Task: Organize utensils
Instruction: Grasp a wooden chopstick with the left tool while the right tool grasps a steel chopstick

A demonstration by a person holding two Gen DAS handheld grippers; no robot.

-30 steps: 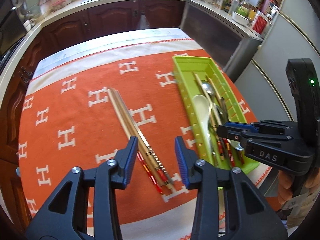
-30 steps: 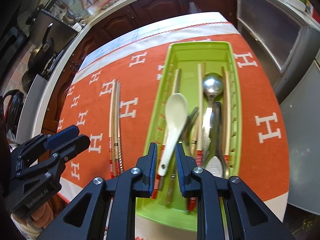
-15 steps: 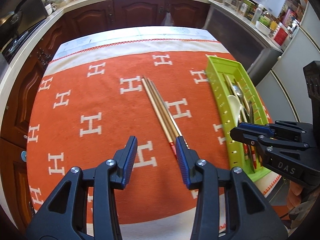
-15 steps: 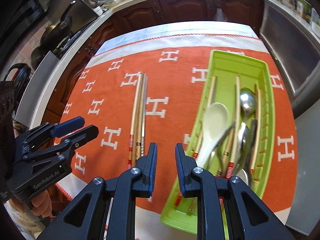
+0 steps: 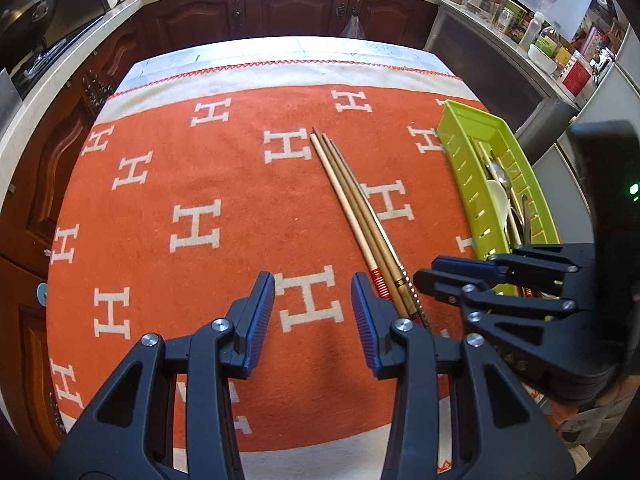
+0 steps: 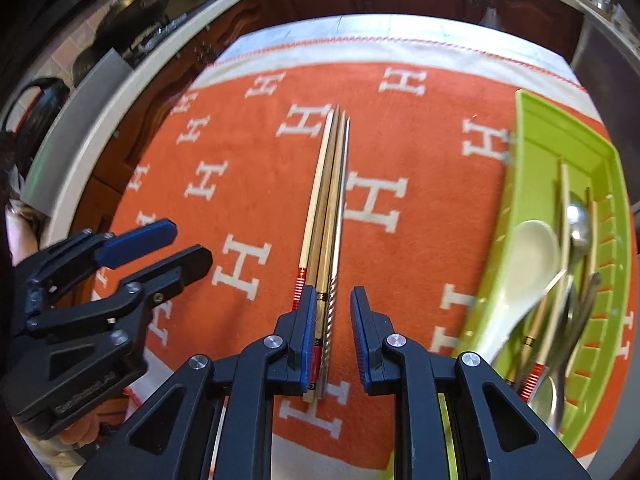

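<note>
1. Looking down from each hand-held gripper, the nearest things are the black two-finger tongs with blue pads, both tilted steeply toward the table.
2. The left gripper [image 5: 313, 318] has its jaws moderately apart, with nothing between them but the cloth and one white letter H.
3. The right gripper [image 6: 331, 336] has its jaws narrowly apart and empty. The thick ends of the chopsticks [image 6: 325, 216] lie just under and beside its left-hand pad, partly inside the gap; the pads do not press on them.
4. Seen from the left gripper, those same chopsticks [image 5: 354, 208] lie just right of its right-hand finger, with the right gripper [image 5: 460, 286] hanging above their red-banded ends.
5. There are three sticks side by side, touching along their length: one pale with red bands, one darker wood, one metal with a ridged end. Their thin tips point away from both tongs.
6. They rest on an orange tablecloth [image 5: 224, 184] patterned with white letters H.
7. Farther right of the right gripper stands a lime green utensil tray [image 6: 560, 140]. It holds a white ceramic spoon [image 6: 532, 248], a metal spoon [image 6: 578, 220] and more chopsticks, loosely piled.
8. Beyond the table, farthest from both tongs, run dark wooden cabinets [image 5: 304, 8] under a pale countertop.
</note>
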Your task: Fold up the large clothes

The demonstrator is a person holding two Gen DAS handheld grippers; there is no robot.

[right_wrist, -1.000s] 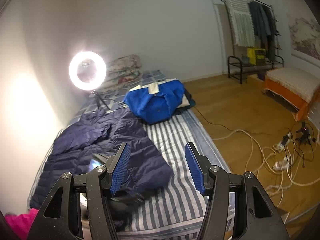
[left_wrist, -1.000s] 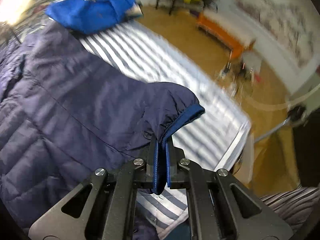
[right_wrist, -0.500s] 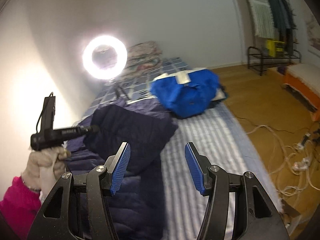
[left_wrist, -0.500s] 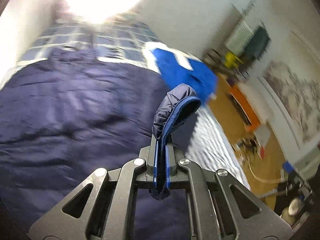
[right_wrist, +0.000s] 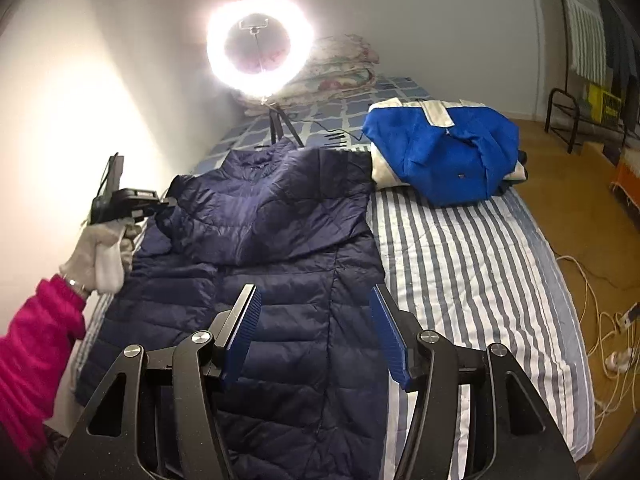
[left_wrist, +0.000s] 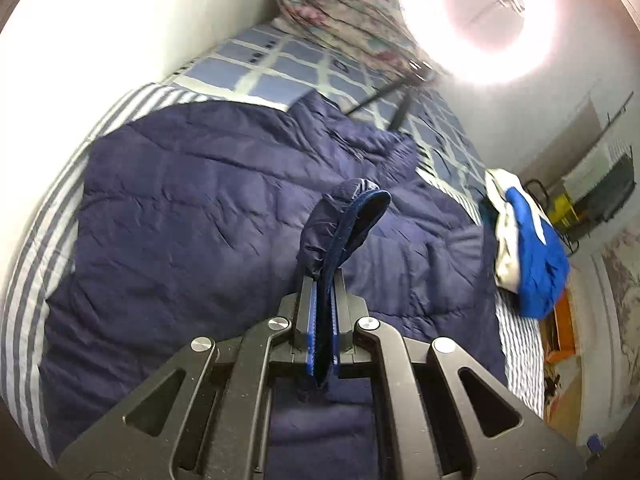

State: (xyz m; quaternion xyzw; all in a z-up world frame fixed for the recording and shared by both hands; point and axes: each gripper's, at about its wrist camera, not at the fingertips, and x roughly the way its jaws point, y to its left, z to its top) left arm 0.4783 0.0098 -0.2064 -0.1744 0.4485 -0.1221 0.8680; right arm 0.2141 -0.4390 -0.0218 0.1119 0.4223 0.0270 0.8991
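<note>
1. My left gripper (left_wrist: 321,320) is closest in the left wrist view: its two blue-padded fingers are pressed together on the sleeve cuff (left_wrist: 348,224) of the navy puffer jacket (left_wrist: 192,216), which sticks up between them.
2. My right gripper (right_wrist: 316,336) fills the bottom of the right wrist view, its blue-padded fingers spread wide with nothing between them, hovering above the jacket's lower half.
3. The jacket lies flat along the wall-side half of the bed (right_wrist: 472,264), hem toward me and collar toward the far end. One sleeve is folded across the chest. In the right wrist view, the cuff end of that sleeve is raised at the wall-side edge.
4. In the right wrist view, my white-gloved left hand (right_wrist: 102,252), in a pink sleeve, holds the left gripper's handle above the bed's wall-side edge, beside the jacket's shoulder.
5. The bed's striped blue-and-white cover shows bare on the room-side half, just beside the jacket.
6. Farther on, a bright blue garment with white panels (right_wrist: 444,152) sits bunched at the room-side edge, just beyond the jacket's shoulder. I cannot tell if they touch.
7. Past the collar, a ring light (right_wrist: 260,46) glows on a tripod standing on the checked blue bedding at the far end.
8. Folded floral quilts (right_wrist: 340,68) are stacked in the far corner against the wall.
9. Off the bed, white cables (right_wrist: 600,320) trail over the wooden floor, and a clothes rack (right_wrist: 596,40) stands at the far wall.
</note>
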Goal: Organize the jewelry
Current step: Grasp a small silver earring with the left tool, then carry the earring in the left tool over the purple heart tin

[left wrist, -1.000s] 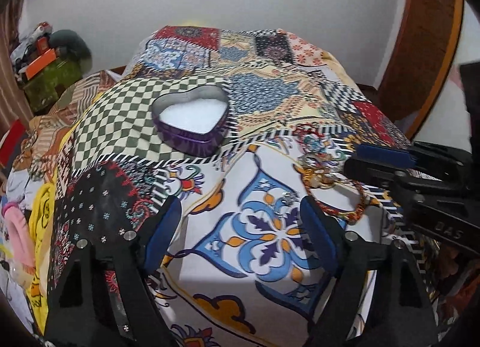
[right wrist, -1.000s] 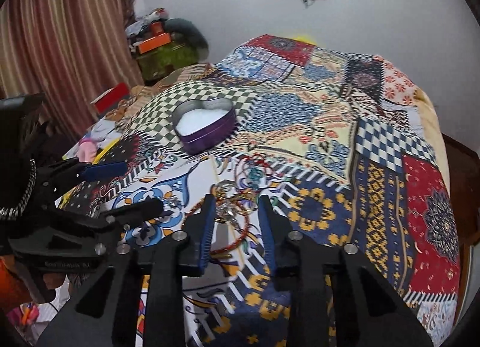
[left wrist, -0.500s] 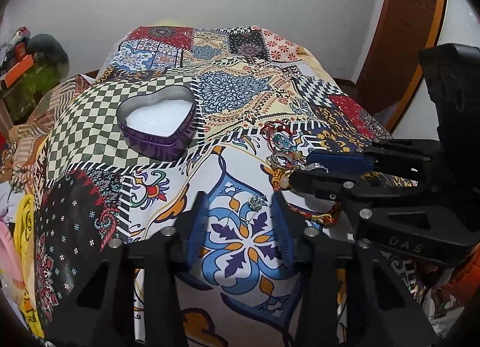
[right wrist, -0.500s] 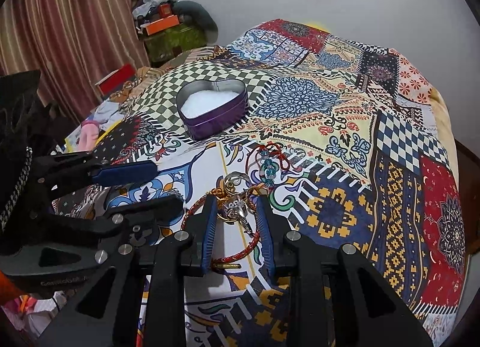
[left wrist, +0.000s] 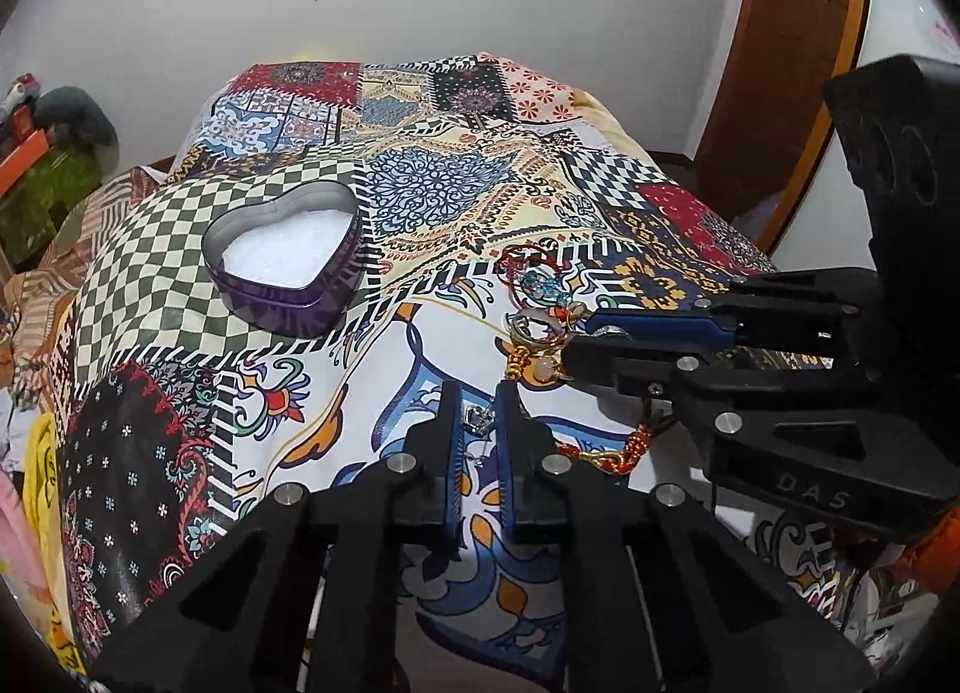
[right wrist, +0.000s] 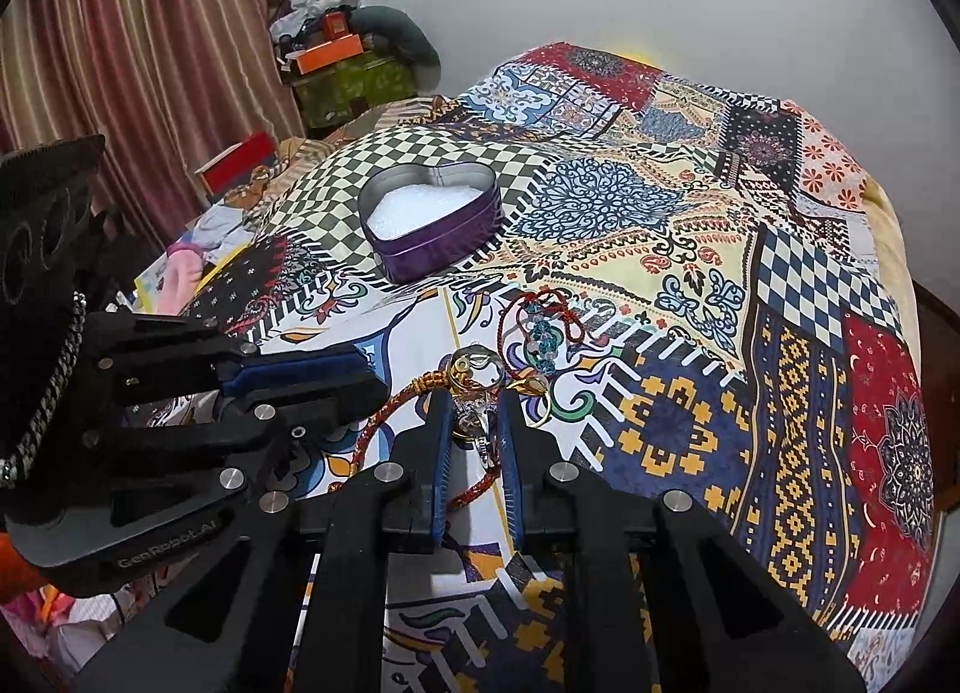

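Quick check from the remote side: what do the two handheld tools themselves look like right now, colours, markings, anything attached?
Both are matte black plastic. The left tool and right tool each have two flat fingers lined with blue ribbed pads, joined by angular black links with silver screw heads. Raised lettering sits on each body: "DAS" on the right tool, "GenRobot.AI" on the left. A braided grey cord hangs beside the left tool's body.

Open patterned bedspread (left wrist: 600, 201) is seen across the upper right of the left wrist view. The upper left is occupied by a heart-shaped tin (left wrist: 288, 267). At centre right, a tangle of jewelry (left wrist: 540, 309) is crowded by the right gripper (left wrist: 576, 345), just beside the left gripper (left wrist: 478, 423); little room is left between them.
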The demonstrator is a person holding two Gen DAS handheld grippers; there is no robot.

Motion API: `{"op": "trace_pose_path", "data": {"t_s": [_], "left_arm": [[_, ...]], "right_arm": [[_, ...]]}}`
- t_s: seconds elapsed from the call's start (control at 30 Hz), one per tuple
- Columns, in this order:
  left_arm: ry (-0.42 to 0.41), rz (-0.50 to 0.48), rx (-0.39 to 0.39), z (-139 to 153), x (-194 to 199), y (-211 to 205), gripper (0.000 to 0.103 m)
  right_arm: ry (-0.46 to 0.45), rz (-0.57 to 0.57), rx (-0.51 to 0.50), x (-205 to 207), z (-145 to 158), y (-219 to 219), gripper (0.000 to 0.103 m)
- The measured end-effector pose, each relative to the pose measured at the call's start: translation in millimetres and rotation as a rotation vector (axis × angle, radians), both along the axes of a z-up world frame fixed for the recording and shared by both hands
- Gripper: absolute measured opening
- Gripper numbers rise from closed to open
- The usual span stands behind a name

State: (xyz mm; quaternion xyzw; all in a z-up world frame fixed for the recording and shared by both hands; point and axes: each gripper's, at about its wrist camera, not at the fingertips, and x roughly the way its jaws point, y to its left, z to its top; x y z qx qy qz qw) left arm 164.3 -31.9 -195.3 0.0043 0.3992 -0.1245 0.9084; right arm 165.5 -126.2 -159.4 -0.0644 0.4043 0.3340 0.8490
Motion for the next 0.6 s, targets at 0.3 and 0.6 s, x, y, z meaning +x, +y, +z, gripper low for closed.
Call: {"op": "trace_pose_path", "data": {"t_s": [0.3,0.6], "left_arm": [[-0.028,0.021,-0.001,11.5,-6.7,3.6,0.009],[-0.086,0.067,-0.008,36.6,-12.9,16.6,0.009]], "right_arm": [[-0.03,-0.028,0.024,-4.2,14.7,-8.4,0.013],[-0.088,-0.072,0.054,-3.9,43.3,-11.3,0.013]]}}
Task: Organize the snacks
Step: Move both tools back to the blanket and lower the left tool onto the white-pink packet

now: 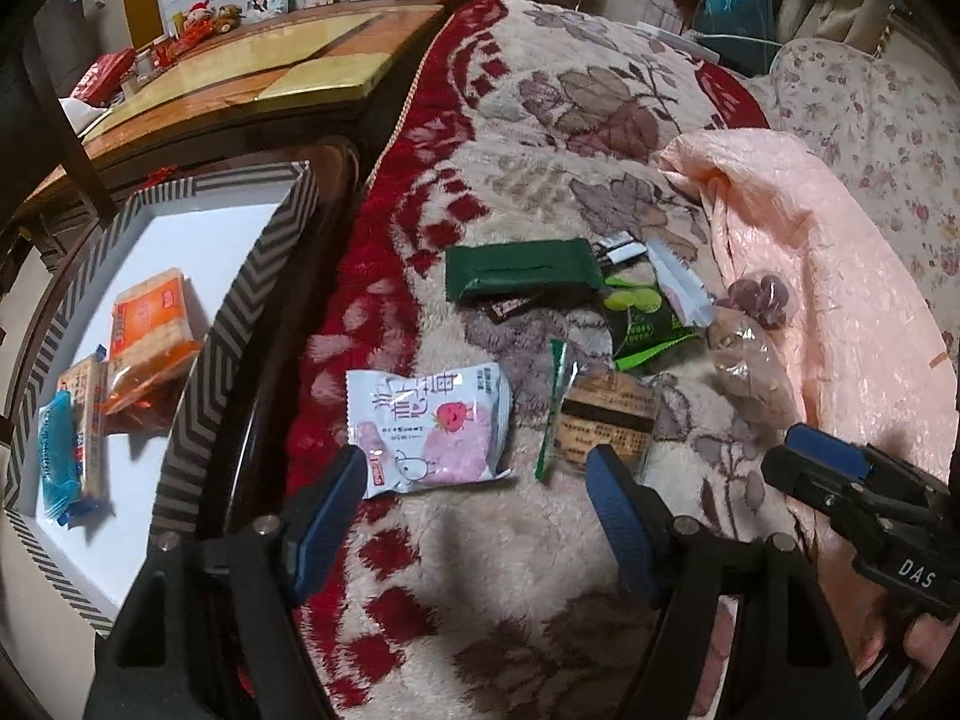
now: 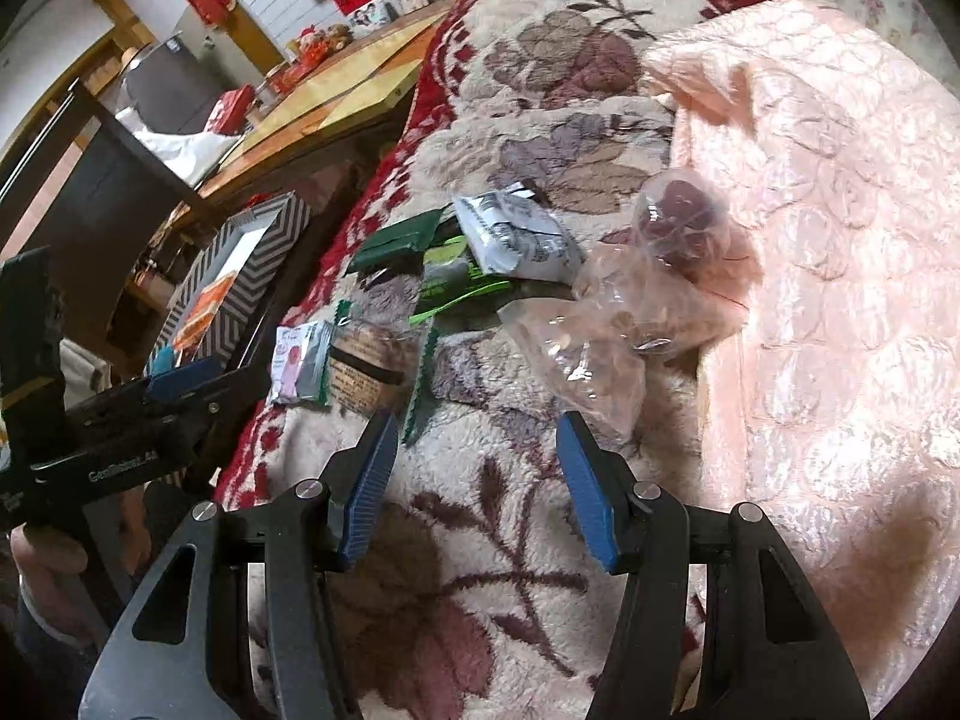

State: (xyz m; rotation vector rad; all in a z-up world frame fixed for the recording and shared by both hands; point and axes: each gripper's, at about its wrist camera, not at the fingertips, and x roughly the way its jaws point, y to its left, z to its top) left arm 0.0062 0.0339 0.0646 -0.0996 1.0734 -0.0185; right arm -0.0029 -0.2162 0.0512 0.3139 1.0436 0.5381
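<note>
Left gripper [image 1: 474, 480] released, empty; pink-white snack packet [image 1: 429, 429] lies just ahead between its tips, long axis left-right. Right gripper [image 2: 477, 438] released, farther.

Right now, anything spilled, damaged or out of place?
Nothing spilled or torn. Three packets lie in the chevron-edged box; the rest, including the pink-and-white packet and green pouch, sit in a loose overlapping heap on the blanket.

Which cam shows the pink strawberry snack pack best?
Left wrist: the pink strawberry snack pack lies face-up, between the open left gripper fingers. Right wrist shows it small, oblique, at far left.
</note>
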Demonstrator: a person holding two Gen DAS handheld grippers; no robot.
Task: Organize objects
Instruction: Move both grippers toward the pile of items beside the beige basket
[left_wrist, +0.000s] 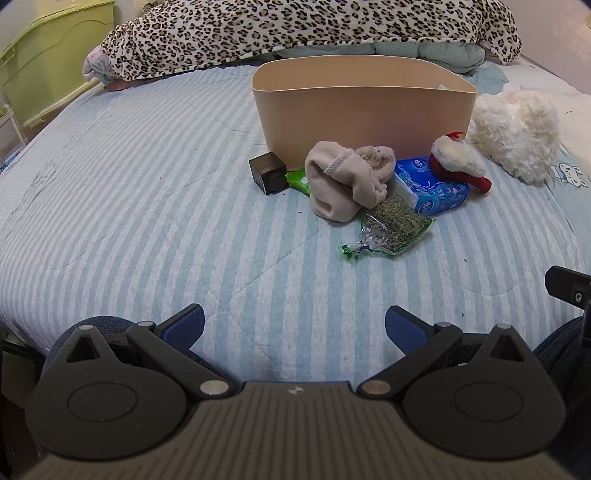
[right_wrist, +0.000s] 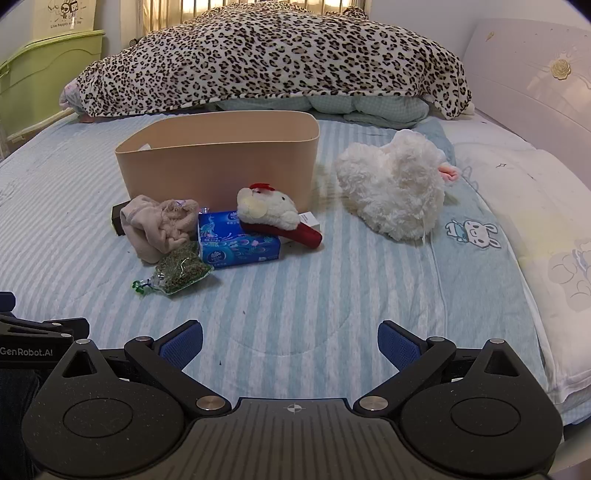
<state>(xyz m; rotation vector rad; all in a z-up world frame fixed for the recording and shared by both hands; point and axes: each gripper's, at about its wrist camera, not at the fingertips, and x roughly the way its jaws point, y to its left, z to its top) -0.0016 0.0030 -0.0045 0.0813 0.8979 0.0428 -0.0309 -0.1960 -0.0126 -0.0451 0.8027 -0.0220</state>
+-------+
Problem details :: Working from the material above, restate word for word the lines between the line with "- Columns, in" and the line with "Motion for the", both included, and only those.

Reply ::
- Columns, in this order:
  left_arm: ry (-0.42 to 0.41), rz (-0.50 to 0.48), rx (-0.39 to 0.39), z (-139 to 153), x (-194 to 199), y (-211 to 205), gripper (0.000 to 0.103 m)
  right_arm: ry (-0.46 to 0.45), rz (-0.57 to 0.57), rx (-0.51 to 0.50), x (-205 to 207), z (-145 to 158), y (-219 to 219), gripper (0.000 to 0.103 m)
- The measured end-effector pose, each relative to the pose measured at the call's start: translation in millimetres and rotation as a rotation vector (axis × angle, radians), both along the axes of a z-up world frame fixed for the recording and shared by both hands
- Gripper: absolute measured opening
- Gripper numbers rise from closed to open
- The usual span stands behind a name

State: (xyz mm; quaternion xyzw; all in a z-up world frame fixed for the recording and shared by both hands; point and axes: each gripper's, at about its wrist camera, not at the fingertips, and x roughly the way its jaws point, y to its left, z to its top; x y z qx qy qz qw) left arm 164.3 -31.9 -195.3 0.0043 0.3992 -0.1245 0.9084; right arm 165.5 -126.2 -159.4 -0.0644 0.4043 0.3340 0.8490
Motion for the next 0.6 s, targets at 0.3 and 0.6 s, x, y, z meaning +x, +y, +z, gripper low for closed.

There is no more output for this exercise.